> Exercise:
Images in the data are to be skipped, while every line is restated exactly as written.

> Information shown:
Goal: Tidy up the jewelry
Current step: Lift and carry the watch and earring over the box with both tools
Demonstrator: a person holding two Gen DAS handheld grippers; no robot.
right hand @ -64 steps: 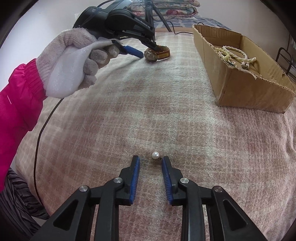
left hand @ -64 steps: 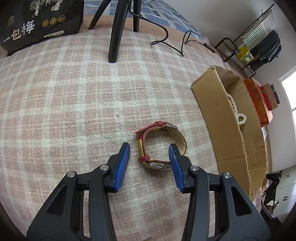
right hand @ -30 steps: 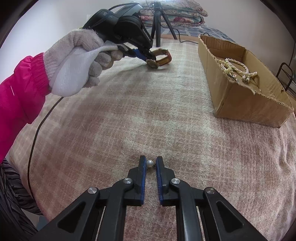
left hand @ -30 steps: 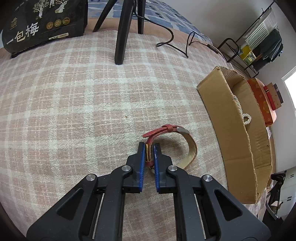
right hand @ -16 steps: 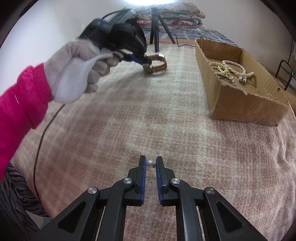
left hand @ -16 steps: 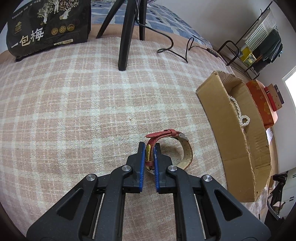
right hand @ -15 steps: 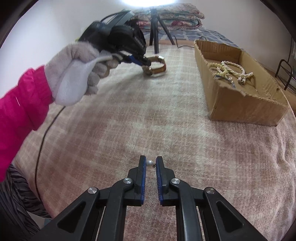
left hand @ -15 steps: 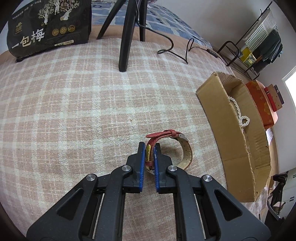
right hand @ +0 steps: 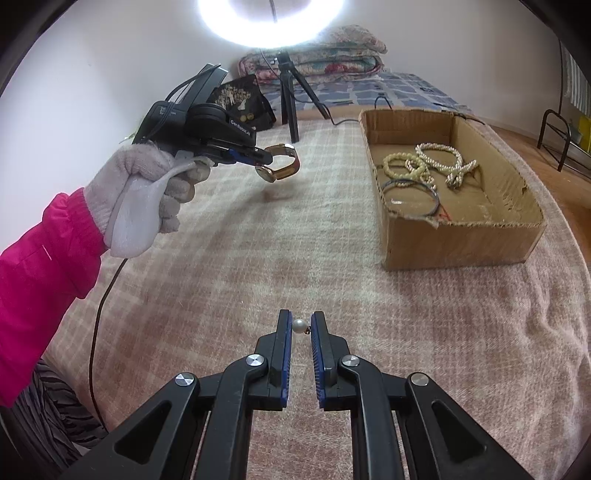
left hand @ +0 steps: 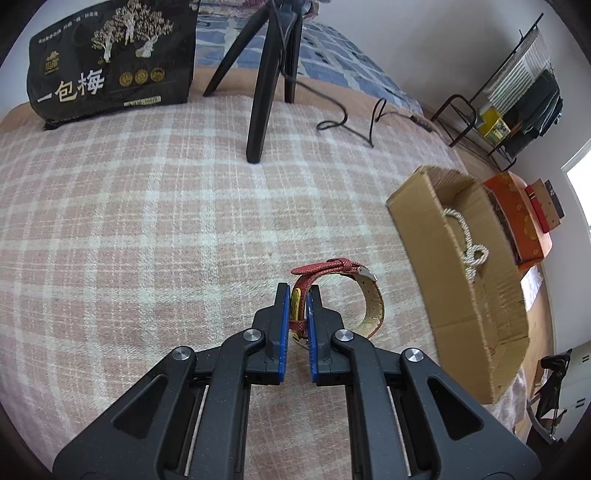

> Answer box:
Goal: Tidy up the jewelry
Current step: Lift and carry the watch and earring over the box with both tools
Demonstrator: a person holding two Gen DAS handheld grippers; no robot.
right hand @ -64 steps: 
left hand @ -64 steps: 
right hand @ -30 steps: 
left hand @ -30 steps: 
right hand @ -16 steps: 
left hand @ -16 steps: 
right hand @ -15 steps: 
left hand @ -15 steps: 
right hand @ +0 steps: 
left hand @ +0 steps: 

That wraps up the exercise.